→ What needs to be done: When you reach the line containing "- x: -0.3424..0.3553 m" in the data below, begin returning lines exactly as written, and stop once the line containing "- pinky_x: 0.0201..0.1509" has been returned.

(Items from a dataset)
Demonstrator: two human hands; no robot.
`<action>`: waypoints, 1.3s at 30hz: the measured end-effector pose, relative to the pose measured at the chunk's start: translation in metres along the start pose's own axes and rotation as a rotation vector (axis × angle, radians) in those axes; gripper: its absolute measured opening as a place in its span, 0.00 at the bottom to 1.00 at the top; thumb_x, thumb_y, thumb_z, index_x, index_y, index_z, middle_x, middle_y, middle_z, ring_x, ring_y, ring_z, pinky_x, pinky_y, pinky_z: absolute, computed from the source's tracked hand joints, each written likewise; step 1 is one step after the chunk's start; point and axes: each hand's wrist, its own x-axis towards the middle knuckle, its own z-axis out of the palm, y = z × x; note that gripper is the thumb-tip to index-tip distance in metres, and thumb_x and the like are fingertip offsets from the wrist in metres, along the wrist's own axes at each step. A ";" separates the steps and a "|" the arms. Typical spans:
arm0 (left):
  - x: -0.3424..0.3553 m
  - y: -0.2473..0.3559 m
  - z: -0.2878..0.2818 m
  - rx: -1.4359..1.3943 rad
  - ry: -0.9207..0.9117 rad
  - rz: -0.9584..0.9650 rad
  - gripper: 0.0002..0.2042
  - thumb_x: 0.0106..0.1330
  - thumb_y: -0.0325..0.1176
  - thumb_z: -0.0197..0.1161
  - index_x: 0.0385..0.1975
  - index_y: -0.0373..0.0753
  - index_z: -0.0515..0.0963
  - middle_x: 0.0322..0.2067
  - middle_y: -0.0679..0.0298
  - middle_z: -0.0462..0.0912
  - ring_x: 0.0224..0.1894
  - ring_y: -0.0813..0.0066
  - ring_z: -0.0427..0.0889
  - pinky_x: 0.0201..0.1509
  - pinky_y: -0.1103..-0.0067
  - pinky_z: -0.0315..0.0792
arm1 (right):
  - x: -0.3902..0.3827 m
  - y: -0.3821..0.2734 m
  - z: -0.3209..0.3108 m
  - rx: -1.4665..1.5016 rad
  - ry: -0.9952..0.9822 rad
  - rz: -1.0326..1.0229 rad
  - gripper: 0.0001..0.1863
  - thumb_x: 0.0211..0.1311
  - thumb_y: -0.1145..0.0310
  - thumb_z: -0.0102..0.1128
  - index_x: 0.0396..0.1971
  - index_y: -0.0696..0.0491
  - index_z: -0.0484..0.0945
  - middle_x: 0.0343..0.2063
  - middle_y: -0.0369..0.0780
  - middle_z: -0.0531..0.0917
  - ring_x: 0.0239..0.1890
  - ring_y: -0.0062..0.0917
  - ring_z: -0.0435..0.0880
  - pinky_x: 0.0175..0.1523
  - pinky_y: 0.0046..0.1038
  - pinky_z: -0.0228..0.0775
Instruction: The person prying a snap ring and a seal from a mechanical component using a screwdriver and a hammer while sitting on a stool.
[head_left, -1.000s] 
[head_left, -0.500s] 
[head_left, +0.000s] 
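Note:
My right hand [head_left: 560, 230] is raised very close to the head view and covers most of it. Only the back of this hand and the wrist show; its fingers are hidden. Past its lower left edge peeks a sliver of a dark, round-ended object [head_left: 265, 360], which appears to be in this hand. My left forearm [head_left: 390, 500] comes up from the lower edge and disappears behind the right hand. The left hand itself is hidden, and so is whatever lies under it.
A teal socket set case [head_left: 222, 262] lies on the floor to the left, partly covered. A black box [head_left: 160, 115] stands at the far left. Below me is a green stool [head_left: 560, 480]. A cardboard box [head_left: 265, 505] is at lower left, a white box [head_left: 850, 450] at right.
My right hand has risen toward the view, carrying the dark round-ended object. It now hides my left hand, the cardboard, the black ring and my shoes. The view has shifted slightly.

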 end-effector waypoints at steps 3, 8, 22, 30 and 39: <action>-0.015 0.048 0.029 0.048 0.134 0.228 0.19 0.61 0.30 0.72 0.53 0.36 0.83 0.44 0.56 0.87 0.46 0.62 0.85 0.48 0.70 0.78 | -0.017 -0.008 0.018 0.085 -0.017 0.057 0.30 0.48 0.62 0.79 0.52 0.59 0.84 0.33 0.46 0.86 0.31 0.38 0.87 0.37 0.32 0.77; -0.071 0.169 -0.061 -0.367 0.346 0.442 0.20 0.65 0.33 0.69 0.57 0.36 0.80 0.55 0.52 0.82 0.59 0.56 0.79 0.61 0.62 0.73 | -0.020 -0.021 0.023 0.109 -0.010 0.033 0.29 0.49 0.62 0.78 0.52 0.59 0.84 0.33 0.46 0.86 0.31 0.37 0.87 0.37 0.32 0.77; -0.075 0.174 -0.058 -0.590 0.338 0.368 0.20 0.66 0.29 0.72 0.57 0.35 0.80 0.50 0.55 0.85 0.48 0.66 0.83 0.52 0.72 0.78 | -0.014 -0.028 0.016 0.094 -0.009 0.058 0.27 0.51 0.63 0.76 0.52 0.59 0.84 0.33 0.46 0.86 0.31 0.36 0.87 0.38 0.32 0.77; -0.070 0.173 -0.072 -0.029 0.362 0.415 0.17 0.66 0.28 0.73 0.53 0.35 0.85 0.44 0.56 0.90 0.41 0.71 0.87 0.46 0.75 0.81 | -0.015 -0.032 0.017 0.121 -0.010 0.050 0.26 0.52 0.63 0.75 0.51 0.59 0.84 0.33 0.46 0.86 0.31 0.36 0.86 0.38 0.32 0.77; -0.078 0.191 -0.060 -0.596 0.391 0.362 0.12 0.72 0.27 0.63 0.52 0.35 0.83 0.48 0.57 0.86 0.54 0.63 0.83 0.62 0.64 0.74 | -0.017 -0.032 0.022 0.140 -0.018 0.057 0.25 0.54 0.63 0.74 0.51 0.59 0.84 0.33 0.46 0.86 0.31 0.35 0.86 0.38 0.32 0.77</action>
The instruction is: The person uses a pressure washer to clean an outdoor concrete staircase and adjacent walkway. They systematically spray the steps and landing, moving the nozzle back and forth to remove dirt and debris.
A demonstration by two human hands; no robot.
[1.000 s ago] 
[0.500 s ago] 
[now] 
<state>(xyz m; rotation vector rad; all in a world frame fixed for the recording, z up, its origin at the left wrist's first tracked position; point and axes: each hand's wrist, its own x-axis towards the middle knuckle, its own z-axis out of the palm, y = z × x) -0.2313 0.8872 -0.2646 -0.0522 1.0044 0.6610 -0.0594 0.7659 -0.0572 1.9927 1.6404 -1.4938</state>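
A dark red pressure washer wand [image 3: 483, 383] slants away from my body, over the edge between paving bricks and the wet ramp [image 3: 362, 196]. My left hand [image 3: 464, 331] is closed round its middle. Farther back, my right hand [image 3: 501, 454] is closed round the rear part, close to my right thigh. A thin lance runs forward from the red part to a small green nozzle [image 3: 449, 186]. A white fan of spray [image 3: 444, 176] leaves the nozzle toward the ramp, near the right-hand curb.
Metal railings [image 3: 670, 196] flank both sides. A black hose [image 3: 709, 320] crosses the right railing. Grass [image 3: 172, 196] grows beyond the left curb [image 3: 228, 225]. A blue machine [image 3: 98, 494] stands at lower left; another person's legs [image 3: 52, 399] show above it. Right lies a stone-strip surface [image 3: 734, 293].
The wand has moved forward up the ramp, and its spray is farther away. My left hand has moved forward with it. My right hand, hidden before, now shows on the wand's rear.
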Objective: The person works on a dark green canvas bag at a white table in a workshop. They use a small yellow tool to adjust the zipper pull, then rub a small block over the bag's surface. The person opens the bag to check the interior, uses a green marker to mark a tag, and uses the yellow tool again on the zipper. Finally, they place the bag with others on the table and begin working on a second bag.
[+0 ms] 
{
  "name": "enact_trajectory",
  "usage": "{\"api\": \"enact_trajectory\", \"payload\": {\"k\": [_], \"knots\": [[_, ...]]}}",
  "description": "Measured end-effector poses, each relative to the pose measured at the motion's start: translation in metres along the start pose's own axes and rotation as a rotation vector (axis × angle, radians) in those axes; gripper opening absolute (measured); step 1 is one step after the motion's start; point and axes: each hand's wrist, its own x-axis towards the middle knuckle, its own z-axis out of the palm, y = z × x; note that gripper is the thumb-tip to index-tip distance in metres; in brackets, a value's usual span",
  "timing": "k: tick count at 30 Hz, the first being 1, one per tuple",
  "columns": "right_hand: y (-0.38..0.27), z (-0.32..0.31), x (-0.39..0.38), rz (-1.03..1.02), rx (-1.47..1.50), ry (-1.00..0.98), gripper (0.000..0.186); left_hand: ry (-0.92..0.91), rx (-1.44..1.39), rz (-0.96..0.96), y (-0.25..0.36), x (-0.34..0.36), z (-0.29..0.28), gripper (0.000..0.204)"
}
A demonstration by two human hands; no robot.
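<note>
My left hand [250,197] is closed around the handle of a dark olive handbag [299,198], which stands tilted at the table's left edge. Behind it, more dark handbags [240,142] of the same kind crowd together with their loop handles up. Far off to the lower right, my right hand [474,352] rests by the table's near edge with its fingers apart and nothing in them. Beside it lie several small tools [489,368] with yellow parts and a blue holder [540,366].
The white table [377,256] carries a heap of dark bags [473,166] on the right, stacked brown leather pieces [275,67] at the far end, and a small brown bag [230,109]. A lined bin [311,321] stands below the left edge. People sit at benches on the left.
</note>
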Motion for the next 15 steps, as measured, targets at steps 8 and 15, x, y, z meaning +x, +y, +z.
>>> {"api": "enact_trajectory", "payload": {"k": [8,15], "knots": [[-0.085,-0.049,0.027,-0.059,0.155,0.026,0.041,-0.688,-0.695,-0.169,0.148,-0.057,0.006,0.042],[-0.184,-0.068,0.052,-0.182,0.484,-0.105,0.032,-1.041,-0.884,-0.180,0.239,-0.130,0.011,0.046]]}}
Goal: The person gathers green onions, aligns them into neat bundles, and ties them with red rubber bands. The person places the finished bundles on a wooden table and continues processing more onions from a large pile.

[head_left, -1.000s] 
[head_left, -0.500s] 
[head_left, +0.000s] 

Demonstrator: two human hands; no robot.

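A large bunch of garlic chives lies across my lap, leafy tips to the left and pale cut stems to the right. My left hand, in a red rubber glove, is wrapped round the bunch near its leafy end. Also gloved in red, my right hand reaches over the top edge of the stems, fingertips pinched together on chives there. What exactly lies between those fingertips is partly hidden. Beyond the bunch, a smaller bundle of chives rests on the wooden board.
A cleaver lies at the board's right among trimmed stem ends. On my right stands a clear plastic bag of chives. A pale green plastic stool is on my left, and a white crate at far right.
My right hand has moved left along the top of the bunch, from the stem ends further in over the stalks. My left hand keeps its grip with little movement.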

→ Task answer:
  - x: -0.3424..0.3553 m
  - y: -0.2473..0.3559 m
  - z: -0.2878..0.2818 m
  - rx: -1.4359..1.3943 rad
  - ry: -0.9207..0.9117 rad
  - rz: -0.9584..0.9650 rad
  - gripper: 0.0002..0.2042
  - thumb_x: 0.0106..0.1330
  - thumb_y: -0.0325..0.1176
  - thumb_z: -0.0197..0.1161
  - index_x: 0.0385..0.1975
  - index_y: -0.0373..0.0753
  - index_z: -0.0515..0.0963
  - middle_x: 0.0322..0.2067
  - middle_y: -0.0679..0.0298
  - middle_z: -0.0462..0.0912
  - ring_x: 0.0224..0.1894
  - ring_y: -0.0813..0.0066
  - ring_z: -0.0427..0.0889
  - pinky_x: 0.0201..0.1509

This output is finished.